[[ The input open ]]

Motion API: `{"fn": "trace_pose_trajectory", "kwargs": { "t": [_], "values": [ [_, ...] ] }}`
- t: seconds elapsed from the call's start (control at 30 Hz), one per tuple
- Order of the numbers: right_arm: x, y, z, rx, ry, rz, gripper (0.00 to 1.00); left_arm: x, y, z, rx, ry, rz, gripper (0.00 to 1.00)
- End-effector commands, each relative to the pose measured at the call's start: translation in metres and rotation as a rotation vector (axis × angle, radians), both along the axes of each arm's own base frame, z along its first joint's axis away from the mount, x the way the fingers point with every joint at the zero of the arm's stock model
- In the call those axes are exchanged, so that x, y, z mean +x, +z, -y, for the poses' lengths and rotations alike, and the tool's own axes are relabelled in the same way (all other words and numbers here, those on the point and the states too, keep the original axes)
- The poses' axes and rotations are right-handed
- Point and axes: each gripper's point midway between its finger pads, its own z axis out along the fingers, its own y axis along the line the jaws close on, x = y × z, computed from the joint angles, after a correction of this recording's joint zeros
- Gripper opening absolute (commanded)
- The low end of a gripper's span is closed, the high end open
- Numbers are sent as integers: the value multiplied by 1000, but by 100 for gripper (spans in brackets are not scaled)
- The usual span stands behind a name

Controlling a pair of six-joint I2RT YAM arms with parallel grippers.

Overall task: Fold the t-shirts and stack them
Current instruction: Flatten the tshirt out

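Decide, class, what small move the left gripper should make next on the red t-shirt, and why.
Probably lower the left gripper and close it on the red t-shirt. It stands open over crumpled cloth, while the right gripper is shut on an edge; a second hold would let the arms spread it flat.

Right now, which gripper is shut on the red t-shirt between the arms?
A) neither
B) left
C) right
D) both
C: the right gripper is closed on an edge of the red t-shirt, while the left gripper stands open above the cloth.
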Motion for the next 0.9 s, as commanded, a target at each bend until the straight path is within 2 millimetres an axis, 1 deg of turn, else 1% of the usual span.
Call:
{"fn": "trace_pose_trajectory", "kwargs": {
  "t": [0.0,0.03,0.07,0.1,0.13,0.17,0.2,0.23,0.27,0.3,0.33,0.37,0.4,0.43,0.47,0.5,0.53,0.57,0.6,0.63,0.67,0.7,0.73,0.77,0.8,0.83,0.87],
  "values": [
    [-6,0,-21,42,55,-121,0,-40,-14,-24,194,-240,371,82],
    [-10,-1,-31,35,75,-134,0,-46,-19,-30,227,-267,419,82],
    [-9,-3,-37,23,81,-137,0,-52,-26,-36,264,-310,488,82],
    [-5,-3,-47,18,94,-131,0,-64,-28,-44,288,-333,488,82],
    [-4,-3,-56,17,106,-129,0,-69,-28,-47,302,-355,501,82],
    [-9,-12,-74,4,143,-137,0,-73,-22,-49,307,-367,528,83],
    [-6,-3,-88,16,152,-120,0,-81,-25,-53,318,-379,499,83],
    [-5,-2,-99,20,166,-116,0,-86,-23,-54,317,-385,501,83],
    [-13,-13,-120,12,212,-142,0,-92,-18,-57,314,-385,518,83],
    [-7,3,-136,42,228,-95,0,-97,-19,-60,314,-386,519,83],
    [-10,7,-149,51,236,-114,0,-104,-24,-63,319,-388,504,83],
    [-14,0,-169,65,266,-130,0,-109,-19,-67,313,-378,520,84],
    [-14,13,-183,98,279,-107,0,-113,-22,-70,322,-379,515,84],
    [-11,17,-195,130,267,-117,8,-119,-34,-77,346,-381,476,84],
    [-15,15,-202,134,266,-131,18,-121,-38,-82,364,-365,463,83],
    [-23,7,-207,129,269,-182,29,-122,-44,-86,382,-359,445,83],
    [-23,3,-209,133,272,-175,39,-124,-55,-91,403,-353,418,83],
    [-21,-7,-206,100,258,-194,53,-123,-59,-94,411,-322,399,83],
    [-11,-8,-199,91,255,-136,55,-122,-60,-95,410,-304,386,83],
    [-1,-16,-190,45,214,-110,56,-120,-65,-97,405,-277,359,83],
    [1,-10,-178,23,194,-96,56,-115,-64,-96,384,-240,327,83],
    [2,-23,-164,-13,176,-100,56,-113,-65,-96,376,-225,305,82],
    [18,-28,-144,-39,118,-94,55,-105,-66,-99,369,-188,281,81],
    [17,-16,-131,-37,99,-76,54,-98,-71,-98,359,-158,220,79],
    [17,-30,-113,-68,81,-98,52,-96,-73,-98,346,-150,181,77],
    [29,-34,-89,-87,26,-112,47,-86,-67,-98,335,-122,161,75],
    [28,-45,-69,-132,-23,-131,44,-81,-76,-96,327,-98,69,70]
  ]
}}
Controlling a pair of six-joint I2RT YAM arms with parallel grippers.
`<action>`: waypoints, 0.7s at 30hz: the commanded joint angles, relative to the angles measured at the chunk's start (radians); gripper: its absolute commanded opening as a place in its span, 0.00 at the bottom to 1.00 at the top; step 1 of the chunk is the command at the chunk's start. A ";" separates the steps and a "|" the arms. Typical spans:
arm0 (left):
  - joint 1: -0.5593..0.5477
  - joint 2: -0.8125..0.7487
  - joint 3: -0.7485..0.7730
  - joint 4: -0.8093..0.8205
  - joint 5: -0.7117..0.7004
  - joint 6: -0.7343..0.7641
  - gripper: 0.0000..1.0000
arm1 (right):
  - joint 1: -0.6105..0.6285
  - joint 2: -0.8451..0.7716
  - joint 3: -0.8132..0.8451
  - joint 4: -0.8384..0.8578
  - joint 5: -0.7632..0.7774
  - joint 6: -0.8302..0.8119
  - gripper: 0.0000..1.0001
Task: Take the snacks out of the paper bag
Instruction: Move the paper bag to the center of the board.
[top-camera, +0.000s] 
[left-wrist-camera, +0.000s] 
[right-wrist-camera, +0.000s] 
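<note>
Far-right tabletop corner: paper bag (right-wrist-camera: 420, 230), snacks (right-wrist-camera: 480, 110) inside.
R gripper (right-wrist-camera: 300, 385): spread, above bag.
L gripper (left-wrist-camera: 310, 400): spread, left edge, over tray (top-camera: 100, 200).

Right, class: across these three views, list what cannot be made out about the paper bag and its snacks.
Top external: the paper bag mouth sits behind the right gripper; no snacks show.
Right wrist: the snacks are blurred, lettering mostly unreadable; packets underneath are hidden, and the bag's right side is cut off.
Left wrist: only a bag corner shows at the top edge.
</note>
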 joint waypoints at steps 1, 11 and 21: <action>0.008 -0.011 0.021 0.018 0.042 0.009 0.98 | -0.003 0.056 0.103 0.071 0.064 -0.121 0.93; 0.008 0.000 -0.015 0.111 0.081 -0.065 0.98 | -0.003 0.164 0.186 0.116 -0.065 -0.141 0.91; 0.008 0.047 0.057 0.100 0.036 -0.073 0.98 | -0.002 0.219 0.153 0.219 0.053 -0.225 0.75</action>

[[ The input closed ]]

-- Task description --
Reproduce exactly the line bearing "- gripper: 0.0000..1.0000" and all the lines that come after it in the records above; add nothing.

-- Result --
  - gripper: 0.0000..1.0000
arm1 (right):
  - joint 1: -0.6105..0.6285
  - joint 2: -0.8451..0.7716
  - joint 3: -0.8132..0.8451
  - joint 4: -0.8384..0.8578
  - joint 5: -0.7632..0.7774
  - joint 6: -0.8302..0.8119
  - gripper: 0.0000..1.0001
Task: Take the snacks out of the paper bag
Instruction: Move the paper bag to the center of the board.
[top-camera, +0.000s] 
[left-wrist-camera, +0.000s] 
[right-wrist-camera, +0.000s] 
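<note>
Far-right tabletop corner: paper bag (right-wrist-camera: 420, 230), snacks (right-wrist-camera: 480, 110) inside.
R gripper (right-wrist-camera: 300, 385): spread, above bag.
L gripper (left-wrist-camera: 310, 400): spread, left edge, over tray (top-camera: 100, 200).

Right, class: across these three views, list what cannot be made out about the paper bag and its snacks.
Top external: the paper bag mouth sits behind the right gripper; no snacks show.
Right wrist: the snacks are blurred, lettering mostly unreadable; packets underneath are hidden, and the bag's right side is cut off.
Left wrist: only a bag corner shows at the top edge.
</note>
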 joint waypoints at steps 1, 11 and 21: <action>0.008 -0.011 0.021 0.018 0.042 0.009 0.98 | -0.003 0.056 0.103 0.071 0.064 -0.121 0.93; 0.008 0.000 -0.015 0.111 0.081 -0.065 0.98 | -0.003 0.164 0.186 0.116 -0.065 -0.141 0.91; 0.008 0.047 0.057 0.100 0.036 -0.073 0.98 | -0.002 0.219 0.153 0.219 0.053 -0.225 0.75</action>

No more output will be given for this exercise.